_PROBLEM DETAILS_. Copy nothing from the entries below except the lines from the one containing "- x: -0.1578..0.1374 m" through the one containing "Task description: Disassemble", and copy those exactly.
Start of GIVEN RECORDS
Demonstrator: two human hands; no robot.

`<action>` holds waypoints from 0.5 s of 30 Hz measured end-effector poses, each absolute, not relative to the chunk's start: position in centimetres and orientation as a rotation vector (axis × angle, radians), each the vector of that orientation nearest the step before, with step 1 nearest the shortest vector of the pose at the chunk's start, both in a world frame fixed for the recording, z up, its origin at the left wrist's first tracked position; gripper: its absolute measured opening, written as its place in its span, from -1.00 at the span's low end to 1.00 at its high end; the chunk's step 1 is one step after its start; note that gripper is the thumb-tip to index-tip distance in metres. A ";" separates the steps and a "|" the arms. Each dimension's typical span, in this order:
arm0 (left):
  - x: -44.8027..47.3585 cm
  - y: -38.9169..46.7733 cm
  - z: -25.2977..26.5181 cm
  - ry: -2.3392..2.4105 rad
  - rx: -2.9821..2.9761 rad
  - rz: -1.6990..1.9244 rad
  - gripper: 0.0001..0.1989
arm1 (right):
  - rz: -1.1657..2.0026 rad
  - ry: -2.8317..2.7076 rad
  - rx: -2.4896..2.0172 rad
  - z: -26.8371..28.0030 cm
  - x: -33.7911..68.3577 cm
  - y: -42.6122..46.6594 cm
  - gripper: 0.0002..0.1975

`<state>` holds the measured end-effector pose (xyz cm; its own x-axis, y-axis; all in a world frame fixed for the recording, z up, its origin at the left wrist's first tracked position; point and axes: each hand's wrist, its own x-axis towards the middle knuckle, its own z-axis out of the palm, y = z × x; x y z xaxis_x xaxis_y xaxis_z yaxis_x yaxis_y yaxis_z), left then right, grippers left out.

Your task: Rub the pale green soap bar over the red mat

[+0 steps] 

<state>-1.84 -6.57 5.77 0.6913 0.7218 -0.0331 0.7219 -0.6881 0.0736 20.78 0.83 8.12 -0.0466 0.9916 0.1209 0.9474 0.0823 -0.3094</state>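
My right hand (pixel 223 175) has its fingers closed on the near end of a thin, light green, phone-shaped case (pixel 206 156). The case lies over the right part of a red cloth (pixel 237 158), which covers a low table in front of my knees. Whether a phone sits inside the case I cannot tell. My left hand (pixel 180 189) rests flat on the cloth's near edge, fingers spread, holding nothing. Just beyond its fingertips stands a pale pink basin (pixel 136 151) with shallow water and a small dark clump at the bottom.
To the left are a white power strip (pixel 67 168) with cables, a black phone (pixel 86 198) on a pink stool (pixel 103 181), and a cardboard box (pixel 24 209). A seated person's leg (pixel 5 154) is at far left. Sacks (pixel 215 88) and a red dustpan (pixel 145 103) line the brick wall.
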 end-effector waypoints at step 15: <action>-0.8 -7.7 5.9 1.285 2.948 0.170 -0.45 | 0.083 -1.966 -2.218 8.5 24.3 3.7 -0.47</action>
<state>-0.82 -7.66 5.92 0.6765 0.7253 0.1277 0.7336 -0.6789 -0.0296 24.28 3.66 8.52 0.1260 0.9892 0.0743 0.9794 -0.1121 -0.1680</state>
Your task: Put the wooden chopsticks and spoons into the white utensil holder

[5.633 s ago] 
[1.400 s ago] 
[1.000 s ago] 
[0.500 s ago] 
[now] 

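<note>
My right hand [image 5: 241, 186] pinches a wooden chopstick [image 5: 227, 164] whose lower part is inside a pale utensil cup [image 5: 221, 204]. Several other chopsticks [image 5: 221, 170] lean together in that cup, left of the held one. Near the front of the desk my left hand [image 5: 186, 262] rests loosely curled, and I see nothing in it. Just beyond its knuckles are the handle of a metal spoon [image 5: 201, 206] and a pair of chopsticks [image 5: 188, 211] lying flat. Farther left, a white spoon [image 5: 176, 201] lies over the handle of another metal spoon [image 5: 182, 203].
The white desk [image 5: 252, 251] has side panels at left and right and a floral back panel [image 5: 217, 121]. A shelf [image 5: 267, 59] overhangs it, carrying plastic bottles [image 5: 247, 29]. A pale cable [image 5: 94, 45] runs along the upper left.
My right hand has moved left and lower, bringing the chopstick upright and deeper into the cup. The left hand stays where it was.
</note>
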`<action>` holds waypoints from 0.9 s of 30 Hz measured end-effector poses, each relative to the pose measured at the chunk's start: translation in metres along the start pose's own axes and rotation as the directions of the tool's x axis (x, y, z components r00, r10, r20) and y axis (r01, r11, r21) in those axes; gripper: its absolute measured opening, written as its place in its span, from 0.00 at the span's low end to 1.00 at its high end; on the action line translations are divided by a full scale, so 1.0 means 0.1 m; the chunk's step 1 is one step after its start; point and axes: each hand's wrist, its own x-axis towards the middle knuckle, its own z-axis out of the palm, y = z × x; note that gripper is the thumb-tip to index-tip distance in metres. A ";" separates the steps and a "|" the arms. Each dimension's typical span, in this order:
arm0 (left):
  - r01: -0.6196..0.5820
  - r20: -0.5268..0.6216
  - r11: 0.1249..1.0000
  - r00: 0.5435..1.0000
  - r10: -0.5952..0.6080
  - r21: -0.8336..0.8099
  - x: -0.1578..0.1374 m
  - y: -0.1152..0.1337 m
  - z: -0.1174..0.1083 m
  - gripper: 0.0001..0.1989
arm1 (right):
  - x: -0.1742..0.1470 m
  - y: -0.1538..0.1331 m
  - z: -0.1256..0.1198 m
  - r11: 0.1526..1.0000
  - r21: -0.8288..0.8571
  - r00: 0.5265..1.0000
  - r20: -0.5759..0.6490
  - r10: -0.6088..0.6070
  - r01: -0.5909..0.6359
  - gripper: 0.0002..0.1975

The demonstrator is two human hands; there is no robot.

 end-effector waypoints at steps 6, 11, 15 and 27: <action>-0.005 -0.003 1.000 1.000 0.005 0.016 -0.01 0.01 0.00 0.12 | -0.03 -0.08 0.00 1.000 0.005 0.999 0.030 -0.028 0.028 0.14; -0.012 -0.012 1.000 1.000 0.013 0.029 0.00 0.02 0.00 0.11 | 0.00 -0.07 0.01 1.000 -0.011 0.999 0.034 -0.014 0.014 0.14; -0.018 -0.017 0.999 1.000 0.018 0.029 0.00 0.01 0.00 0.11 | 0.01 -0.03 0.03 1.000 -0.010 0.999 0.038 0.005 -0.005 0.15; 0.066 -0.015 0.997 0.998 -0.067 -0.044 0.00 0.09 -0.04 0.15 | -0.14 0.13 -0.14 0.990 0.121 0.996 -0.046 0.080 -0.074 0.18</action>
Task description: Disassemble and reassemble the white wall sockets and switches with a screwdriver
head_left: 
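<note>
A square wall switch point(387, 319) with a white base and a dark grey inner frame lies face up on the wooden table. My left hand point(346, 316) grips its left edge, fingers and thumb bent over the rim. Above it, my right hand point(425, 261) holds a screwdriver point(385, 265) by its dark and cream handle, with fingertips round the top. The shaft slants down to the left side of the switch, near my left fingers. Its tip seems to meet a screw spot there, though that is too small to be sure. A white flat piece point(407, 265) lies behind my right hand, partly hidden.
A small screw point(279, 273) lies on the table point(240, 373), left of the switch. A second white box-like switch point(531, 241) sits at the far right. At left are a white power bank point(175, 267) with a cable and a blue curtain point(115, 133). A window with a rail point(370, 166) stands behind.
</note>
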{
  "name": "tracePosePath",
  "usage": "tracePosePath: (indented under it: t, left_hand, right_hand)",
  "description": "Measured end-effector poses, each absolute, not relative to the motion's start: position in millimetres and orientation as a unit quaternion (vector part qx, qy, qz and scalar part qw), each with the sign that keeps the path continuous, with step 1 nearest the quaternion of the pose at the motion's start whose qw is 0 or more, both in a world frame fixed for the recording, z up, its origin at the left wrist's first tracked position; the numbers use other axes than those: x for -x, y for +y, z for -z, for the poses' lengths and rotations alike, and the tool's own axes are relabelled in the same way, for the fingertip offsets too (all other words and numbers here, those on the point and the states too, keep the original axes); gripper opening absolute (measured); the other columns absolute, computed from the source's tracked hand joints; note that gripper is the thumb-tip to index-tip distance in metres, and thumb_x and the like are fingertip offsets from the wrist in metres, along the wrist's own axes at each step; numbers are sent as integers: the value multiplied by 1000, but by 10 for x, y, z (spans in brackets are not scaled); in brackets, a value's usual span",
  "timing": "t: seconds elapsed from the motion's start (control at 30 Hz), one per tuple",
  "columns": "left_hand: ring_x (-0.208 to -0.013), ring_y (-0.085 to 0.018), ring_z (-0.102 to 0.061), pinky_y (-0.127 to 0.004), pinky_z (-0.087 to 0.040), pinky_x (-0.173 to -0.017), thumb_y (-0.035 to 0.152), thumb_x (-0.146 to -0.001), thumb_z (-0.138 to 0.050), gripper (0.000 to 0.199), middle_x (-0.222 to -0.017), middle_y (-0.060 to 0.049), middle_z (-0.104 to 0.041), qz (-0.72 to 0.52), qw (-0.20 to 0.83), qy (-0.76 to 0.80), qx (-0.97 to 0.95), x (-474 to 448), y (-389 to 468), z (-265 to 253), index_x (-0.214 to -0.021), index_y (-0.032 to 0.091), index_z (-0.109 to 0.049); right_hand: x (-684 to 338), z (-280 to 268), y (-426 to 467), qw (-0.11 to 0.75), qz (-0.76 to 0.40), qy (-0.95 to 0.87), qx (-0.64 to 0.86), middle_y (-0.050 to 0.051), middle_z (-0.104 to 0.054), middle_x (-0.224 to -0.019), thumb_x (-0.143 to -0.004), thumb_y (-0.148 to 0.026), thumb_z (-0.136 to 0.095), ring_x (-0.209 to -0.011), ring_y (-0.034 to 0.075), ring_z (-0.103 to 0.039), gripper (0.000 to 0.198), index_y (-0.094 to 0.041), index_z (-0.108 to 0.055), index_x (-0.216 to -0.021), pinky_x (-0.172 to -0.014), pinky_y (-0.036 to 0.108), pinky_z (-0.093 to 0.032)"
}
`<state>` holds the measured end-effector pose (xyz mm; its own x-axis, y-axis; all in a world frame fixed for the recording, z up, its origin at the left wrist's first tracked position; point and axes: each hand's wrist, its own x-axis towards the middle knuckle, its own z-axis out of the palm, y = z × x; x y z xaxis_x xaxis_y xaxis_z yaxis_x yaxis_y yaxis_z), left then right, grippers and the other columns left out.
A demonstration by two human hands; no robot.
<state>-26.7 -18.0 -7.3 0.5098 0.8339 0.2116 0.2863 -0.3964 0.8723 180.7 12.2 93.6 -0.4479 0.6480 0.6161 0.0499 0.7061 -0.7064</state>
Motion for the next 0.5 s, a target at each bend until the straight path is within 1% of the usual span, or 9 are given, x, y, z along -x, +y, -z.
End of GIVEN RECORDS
_RESPONSE FOR THIS EXERCISE_.
  - x: -0.1578..0.1374 m
  - y: -0.1152..0.1337 m
  - z: -0.1174..0.1083 m
  - gripper: 0.0001..0.1989
arm1 (right):
  - x: -0.1742..0.1470 m
  - y: -0.1538..0.1331 m
  - z: -0.1256..0.1198 m
  - r11: 0.1526..1.0000
  - r21: -0.8288..0.8571
  - r00: 0.5265..1.0000
  - r20: -0.5759..0.6490
  - r10: -0.6088..0.6070
  - r01: -0.5909..0.6359
  - gripper: 0.0002..0.1975

The demonstrator is two human hands; there is no robot.

 end-effector waypoints at steps 6, 11, 15 and 27: <action>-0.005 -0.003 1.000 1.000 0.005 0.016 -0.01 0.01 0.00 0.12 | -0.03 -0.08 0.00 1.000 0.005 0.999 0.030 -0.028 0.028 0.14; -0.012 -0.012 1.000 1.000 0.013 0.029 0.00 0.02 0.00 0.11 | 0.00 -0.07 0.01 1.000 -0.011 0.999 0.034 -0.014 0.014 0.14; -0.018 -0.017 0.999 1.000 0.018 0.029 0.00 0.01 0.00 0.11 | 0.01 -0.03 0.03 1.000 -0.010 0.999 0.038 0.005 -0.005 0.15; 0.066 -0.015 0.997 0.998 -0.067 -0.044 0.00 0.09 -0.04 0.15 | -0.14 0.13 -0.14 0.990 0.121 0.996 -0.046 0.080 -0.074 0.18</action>
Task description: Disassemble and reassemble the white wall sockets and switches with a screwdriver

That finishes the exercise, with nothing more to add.